Impact to your pension
Does paying for a leave make a difference?
If you’re like a typical teacher, making up for a year's gap in your pension typically costs around $10,000. Paying for that leave now could increase your pension by about $1,880 each year.
Most of our retired members collect a pension for around 30 years, so paying for that leave today could mean you’ll get as much as $56,000 more throughout your retirement.
Only have 5 minutes?
Get a rundown of how paying for a leave can affect your wallet, taxes and pension by visiting What’s the Scoop on your leave?
Why not just work an extra year to make up for your leave?
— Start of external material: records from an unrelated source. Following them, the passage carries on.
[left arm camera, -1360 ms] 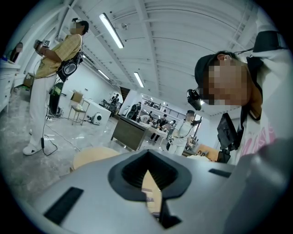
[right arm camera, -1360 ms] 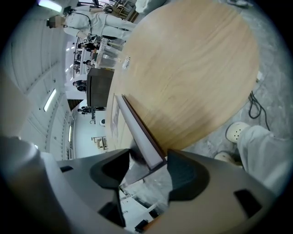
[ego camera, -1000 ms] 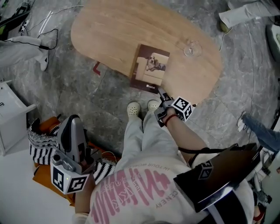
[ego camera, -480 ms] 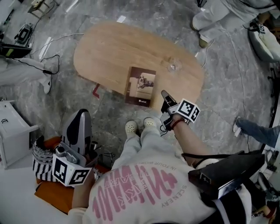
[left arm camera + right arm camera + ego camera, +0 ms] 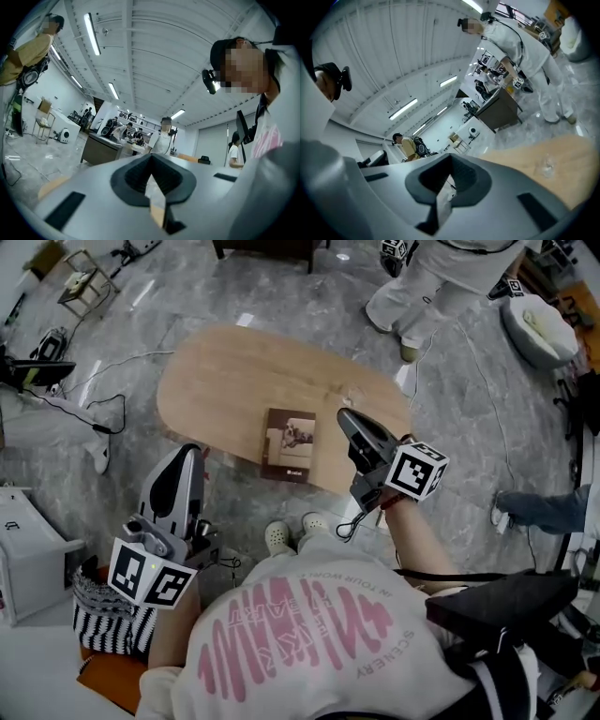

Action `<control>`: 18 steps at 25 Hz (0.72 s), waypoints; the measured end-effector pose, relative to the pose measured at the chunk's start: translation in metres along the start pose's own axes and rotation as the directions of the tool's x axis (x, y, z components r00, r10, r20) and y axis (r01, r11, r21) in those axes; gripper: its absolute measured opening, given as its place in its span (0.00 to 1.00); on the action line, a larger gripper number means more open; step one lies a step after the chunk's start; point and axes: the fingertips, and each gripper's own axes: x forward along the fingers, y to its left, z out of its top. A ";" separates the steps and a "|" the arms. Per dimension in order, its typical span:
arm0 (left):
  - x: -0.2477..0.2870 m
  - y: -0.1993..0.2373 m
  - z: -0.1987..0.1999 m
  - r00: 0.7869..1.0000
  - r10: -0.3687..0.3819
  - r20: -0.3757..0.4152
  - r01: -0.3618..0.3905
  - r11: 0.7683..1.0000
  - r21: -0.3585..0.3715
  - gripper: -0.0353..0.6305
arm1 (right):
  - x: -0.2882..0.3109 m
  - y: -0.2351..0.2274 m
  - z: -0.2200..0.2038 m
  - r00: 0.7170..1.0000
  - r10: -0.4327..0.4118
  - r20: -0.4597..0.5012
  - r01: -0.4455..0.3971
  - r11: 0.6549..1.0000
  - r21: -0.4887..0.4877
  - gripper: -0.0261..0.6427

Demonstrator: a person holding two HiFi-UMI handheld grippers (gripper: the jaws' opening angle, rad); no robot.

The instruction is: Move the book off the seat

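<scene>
book [image 5: 289,443] on table [image 5: 216,381]: dog pic cover, white print unreadable. left gripper [image 5: 190,458] & right gripper [image 5: 346,416] jaws pressed together, empty.

A wooden table [image 5: 225,371] with round ends was seen on a grey stone floor [image 5: 141,488]. A small clear glass [image 5: 547,165] was stood on the table. Thin cables [image 5: 84,397] were laid on the floor to the left of the table. A white box [image 5: 26,554] was seen at the left edge. A person in white clothes [image 5: 436,277] was seen past the table. A white cushion [image 5: 536,324] was set on the floor near that person. A leg in blue trousers [image 5: 553,512] was seen at the right. Long lamps [image 5: 92,33] were lit on the ceiling. A dark desk [image 5: 99,149] was seen far back in the room.
</scene>
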 end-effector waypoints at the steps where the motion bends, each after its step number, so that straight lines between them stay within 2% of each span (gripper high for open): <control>1: 0.003 -0.002 0.001 1.000 -0.008 0.003 0.008 1.000 0.002 0.06 | -0.002 0.008 0.010 1.000 0.015 0.017 -0.015 1.000 -0.020 0.05; 7: 0.009 -0.011 0.005 0.999 -0.042 0.009 0.042 0.999 0.021 0.06 | -0.008 0.037 0.039 0.996 0.057 0.070 -0.049 0.993 -0.109 0.05; 18: 0.008 -0.015 0.005 0.998 -0.055 0.027 0.054 0.998 0.035 0.06 | -0.014 0.043 0.039 0.995 0.064 0.081 -0.052 0.989 -0.139 0.05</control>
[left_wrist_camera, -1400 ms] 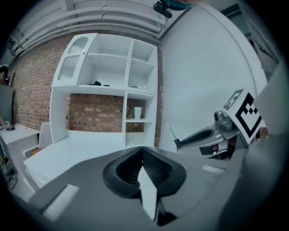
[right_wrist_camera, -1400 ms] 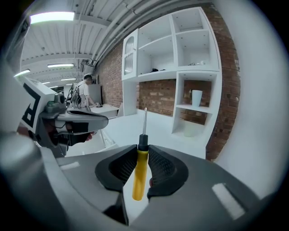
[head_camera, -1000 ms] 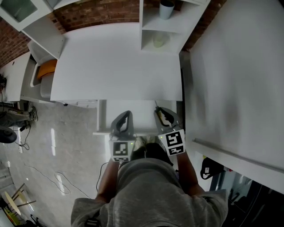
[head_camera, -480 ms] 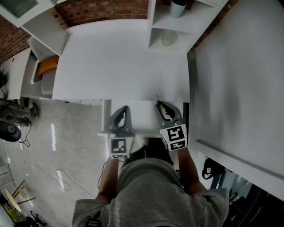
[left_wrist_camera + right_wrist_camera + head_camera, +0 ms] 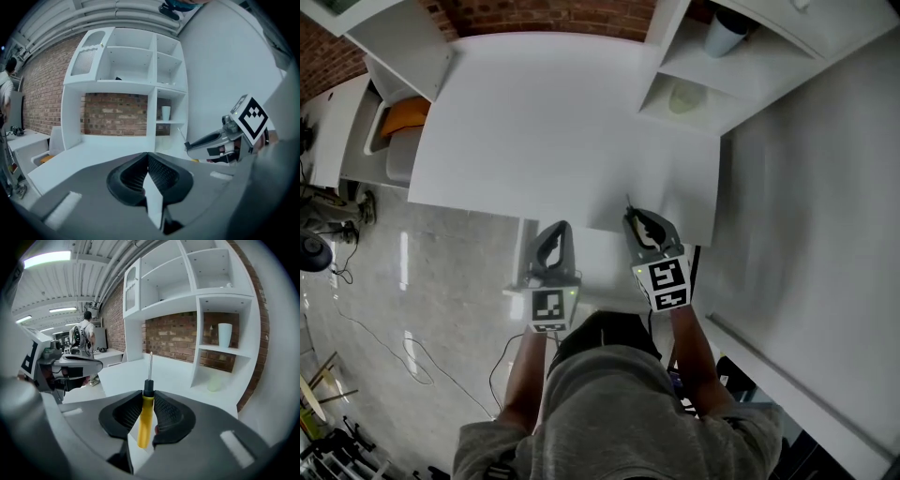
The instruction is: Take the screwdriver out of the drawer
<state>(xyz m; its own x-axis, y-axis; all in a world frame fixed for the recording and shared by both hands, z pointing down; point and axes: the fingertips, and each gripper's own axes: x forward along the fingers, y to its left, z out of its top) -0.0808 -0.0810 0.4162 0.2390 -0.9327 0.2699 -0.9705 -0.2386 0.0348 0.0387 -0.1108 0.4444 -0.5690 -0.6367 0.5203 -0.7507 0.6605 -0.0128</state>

Let’s face it, the closer you get to your 85 factor, the more valuable retirement will likely be.
A few things to keep in mind:
- Paying for your leave will increase your service credit. The more service credit you have, the bigger your pension.
- To maintain your retirement goal, consider paying for your entire leave.
- You can pay for a leave up to five years from when your leave ended, but no later than the month before your pension starts. If retirement is around the corner for you, it’s a good idea to begin paying early to avoid delays in processing your pension application.
Did you know that participating in another pension plan during a leave could affect your taxes? Call us 1 (800)-668-0105.
Don’t worry, contributing to the Canada Pension Plan or an RRSP doesn’t count.